Landscaping Birmingham AL – Moss Growth Rate
Mosses are slow growing because they are primitive plants and are limited to energy production. To get maximum growth, your moss should be moist as long as the sun is shining and the temperature is close to or above freezing. Many pleurocarp mosses can be watered several times a day year-round, promoting growth that is on par with most evergreens. Acrocarps, however, cannot be accelerated past a certain point.
Converting to moss lawns is becoming more popular with home owners who cannot maintain grass in shady areas. While it is true that moss stays green year-round, is native to your area, and grows in bad soil it does take time and effort to create a moss lawn.
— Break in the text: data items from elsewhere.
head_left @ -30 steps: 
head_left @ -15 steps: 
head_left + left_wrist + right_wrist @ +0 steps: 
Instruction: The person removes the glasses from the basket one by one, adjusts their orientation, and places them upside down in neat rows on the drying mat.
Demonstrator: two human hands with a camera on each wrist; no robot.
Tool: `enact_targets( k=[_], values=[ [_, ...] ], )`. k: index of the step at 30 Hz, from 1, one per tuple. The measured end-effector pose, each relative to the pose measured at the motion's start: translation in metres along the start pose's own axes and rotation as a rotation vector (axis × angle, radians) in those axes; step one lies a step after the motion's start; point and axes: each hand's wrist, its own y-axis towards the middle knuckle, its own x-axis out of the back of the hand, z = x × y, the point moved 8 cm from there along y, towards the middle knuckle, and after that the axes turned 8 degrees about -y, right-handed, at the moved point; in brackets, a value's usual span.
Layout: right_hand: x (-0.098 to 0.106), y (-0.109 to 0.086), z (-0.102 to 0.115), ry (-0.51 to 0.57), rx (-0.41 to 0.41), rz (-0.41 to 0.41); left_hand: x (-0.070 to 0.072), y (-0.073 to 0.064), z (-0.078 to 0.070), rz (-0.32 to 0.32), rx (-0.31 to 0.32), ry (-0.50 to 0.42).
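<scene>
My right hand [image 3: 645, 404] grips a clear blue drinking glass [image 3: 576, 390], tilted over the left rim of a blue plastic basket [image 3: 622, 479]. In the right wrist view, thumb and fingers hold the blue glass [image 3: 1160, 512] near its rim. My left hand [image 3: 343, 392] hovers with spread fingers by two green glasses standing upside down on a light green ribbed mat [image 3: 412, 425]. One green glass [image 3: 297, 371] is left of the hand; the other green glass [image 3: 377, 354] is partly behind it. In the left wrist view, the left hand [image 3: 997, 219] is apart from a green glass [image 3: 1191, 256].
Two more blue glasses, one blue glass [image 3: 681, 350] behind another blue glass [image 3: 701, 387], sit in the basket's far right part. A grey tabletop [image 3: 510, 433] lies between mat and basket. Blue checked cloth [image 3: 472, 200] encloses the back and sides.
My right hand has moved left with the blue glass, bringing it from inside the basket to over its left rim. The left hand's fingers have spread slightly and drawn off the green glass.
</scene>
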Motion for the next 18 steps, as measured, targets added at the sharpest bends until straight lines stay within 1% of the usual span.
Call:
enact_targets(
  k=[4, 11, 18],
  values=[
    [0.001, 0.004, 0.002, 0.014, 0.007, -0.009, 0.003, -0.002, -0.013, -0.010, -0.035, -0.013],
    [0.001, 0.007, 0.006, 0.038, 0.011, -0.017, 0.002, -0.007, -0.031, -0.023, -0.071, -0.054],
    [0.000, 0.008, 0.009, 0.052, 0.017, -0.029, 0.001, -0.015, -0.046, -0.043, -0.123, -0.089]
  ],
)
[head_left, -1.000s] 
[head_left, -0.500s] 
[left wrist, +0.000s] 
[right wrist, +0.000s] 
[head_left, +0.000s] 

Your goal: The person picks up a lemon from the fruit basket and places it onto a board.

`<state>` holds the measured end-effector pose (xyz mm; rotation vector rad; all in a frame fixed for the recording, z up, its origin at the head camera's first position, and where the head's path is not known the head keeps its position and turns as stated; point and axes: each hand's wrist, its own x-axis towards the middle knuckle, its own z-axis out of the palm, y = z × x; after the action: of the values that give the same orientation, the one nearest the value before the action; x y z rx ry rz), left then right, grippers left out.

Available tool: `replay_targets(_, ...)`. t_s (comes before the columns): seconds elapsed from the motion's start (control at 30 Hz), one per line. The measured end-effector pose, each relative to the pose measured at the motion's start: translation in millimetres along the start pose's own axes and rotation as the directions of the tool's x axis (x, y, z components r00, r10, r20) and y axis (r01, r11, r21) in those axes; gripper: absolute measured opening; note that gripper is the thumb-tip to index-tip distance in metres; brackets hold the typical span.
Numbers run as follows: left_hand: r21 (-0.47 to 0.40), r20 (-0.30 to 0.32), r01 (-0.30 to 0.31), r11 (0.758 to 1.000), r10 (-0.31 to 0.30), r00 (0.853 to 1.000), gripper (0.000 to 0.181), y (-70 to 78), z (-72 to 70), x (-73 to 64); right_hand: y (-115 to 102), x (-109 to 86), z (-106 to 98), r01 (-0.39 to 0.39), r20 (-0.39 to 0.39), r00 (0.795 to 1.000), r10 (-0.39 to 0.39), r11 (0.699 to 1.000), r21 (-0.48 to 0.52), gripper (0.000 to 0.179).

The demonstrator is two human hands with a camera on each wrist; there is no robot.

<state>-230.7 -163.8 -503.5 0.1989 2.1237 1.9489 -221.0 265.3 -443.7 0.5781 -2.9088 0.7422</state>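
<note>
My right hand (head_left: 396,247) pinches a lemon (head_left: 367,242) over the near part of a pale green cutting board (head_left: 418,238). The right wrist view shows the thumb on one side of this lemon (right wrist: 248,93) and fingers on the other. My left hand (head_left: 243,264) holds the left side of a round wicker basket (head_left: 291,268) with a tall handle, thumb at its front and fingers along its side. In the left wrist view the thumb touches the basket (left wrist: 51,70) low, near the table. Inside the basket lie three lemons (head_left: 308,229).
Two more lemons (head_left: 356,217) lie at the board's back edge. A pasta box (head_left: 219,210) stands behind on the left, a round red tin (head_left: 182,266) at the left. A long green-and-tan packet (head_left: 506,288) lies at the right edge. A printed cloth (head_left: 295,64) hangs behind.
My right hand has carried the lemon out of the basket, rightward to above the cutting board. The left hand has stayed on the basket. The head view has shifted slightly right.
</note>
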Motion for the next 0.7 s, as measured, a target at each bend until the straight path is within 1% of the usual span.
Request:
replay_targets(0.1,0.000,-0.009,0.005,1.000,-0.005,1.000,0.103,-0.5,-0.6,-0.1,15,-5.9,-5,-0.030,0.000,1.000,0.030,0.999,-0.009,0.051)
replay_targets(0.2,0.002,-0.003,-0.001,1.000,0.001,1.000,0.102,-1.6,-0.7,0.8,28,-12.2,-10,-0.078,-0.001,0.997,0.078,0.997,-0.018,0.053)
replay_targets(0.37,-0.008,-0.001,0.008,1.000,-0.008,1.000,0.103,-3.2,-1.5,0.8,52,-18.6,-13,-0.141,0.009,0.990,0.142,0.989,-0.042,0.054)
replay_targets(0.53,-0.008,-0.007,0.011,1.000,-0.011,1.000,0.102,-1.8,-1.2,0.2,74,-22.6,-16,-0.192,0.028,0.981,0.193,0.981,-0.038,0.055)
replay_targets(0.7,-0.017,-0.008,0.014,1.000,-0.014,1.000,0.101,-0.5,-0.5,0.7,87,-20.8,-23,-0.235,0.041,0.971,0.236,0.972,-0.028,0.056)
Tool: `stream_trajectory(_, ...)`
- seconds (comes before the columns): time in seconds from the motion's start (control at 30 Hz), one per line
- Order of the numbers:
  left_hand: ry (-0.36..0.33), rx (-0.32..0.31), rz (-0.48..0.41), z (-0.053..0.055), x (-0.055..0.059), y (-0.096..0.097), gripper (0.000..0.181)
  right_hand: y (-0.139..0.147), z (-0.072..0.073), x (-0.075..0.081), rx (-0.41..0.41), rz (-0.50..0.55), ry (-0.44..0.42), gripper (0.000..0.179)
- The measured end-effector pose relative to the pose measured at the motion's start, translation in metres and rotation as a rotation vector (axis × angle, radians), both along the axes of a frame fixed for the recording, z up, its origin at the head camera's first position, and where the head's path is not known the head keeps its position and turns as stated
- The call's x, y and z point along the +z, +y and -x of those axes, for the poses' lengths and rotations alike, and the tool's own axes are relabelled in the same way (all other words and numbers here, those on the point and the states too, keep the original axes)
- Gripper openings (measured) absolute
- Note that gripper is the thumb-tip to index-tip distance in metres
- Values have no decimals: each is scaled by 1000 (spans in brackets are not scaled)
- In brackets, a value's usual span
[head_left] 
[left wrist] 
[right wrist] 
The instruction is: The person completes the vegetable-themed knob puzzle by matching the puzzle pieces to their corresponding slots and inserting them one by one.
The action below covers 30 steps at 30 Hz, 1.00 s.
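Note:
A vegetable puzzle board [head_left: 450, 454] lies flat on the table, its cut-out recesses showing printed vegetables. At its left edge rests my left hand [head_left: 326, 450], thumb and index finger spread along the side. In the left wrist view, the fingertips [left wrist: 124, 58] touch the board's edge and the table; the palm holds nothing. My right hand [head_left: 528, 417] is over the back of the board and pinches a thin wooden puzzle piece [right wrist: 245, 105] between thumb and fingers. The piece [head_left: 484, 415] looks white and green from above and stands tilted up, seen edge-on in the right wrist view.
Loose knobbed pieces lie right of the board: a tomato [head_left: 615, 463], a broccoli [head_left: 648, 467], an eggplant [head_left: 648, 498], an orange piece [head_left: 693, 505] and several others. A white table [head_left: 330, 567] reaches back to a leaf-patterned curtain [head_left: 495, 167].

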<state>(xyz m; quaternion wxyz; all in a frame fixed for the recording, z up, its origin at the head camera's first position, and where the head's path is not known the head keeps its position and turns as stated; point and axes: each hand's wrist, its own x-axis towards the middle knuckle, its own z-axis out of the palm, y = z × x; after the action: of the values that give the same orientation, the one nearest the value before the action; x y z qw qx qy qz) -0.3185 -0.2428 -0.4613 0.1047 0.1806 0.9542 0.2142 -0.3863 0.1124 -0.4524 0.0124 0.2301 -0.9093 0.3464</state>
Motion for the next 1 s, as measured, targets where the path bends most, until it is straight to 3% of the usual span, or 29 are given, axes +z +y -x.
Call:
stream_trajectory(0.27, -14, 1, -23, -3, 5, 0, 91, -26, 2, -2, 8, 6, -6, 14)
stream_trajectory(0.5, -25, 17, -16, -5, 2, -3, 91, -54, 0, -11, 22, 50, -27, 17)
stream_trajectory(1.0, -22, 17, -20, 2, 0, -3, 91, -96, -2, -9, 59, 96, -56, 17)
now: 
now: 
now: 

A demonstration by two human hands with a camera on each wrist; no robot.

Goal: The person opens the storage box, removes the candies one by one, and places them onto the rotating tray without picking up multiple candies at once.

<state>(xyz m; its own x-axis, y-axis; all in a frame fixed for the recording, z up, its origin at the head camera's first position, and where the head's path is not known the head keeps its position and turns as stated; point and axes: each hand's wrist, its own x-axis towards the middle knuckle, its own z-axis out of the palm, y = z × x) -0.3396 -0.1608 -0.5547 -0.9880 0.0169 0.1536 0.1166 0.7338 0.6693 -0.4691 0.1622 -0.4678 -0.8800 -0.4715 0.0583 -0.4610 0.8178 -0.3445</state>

For more information and tips on moss please visit David’s website page that pulls many posts from his blog to cover the basics of moss growing. http://www.mossandstonegardens.com/blog/how-to-grow-moss/
Are you looking to incorporate moss into your landscape? Contact The Nelson Team today at (205) 702-4426 to have one of our designers help you create a moss garden or lawn into your landscape design.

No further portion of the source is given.